Archive/File: people/i/irving.david/libel.suit/transcripts/day003.14
Last-Modified: 2000/07/29
Q. I will. I am trying to get back to your state of mind in
1970 something when you first wrote this passage which got
replicated in 1991. I look at what you had in front which
you told us this morning was just the sheet. You did not
have the surrounding material. German is an ordinary,
Western European language. They think like us, they speak
somewhat like us, and the entry is: "Jew transport
from
Berlin", full stop, "no liquidation". Now, if the
"liquidation" refers to Jews, it refers to those Jews
and
no other Jews?
A. Mr Rampton, you have four topics referred to in that
conversation, one, two, three and four. One, two and
three are all totally different topics from each
other,
and it is very reasonable to assume that the fourth
topic
is probably also yet another fourth topic.
. P-121
Q. That is interesting.
A. But you say there was no other document before me at
that
time. Of course, there were the rest of these
telephone
logs. For example, the reference to "no destruction
of
the gypsies" which clearly shows the way which
decisions
are going at the top.
Q. So you mean the fourth line, "Keine Liquidierung"
could
refer to the verhaftung of Dr Jakelius?
A. Equally.
Q. What is the verhaftung of Dr Jakelius?
A. The arrest of Dr Jakelius. Dr Jakelius, my research
has
established, was an euthanasia doctor in Vienna who
had
been arrested for some reason.
Q. OK. He has been arrested. What is the Angleblich
Molotoff?
A. Somebody who was, apparently, claiming to be a son of
Molotoff. Molotoff, the Foreign Minister, had no
sons.
Q. And then there is the "Judentransport aus Berlin"?
A. Then come -- yes.
Q. Then the fourth line is "Keine Liquidierung", so this
could mean that none of those three groups,
categories, is
to be liquidated. Is that what you are telling us?
A. I do not think I said that. I am saying that all four
lines can be taken separately because the first three
lines are quite clearly separate topics from each
other.
Q. Let us go through it. Plainly, it is an utter
nonsense to
. P-122
talk about the "angeblich sohn Molotoff" as being
subject
to an injunction against liquidation, is it not?
A. Subject to?
Q. Being subject to an injunction against liquidation?

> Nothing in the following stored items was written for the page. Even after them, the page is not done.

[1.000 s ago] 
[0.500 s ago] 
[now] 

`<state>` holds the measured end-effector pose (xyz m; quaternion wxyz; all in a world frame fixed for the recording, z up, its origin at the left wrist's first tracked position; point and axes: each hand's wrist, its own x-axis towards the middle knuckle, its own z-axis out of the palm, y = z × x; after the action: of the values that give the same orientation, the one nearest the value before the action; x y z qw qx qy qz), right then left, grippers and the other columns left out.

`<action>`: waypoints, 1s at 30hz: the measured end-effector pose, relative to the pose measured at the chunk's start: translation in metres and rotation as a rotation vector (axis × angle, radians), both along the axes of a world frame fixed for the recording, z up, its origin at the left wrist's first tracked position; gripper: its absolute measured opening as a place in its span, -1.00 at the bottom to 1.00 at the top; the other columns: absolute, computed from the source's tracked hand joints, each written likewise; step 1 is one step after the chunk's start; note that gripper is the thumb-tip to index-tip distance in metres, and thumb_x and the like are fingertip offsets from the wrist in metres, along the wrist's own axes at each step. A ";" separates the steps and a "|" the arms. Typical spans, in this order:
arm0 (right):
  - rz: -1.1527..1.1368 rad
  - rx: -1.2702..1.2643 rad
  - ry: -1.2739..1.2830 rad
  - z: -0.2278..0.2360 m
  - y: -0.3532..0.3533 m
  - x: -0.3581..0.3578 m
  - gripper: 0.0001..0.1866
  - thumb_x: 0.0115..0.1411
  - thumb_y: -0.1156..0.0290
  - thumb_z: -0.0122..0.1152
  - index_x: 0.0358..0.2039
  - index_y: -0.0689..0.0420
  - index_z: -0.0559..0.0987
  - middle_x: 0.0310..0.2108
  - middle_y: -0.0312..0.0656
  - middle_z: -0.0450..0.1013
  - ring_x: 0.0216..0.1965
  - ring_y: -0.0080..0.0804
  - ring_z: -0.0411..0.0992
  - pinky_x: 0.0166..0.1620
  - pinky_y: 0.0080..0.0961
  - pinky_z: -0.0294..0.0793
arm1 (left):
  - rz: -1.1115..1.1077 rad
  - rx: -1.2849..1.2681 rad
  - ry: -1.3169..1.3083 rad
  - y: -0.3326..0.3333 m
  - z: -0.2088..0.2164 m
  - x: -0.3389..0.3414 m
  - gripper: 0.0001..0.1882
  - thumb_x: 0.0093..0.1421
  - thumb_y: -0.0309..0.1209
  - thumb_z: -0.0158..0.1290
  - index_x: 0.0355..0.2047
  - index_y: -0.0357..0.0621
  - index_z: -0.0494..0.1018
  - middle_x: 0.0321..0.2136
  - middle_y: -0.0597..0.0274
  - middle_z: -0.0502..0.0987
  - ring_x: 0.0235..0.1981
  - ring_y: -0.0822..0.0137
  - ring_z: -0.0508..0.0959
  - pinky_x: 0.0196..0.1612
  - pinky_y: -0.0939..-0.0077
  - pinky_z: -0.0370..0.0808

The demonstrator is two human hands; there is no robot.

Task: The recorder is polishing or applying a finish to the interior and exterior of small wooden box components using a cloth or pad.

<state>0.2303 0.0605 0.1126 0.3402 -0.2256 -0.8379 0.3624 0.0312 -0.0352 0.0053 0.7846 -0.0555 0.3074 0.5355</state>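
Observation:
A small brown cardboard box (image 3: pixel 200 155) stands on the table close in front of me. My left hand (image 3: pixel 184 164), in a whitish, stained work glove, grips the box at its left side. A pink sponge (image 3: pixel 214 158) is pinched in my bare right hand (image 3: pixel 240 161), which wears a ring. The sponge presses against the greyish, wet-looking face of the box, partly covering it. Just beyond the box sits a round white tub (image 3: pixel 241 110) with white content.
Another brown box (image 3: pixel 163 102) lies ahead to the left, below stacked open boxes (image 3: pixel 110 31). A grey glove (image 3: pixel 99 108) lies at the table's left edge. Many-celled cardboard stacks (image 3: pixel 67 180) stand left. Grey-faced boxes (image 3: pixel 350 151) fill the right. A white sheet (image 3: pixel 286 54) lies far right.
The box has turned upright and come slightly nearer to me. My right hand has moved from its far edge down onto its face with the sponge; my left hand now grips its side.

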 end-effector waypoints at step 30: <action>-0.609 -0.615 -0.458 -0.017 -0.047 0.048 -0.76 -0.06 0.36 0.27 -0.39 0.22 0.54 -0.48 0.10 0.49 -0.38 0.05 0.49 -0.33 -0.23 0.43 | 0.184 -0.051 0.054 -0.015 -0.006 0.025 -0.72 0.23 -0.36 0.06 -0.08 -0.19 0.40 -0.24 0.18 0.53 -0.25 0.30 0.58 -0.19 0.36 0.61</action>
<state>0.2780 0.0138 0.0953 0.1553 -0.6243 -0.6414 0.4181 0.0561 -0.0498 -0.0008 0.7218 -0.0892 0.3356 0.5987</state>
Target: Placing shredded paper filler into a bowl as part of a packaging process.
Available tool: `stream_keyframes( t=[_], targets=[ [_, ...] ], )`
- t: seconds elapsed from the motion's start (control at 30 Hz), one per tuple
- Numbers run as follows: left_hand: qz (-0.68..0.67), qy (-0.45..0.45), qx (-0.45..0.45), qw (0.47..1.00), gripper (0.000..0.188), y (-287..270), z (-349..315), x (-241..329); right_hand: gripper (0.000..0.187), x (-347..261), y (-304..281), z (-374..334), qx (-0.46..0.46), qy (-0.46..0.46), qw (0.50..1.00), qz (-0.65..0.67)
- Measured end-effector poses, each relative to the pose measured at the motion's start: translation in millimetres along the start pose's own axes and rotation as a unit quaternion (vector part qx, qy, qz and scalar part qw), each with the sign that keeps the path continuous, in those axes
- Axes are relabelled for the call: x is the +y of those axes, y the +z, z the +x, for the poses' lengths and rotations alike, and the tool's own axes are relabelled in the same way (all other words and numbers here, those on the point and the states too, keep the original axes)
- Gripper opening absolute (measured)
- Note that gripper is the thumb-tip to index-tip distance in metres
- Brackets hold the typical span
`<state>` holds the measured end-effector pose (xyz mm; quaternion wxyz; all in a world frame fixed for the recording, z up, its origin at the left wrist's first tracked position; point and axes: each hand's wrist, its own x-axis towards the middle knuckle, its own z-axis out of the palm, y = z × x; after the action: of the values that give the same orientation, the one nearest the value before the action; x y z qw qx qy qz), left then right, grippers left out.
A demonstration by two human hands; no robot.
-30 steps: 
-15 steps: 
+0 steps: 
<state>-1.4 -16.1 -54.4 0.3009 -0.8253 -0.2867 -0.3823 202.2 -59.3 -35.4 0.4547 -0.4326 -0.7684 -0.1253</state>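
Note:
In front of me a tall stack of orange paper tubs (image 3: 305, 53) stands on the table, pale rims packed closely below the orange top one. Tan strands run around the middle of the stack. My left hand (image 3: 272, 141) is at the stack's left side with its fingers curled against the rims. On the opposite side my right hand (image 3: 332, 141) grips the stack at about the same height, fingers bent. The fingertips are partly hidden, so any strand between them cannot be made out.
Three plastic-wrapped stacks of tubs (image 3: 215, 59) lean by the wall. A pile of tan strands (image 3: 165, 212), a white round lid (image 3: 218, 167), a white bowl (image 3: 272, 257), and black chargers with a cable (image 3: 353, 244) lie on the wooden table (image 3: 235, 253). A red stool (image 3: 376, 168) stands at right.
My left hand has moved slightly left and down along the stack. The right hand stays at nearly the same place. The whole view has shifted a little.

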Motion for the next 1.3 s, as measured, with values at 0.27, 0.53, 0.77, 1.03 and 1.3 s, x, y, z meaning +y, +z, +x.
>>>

A. Well, very clearly it is. If somebody was the son of
a
prominent Soviet leader, they would definitely be kept
in
a very special confinement.
MR JUSTICE GRAY: He was thought at one time to have been
on
that train.
A. The usual trick was that a prisoner would be taken and
he
would claim to be Churchill's son or nephew or cousin
or
something like, and knowing that they would not be
able to
kill him. But it would be dangerous to read too much
just
into three words. All we know is that Molotoff had no
sons and that, obviously, there is no connection
between
the Jakelius and Molotoff.
MR RAMPTON: No, but, of course, there is no full stop
after
"Jakelius" either, is there, so it might be asserted
that
he was arrested because he was pretending to be the
son of
Molotoff, might he not?
A. I am not sure how much time the court wishes to...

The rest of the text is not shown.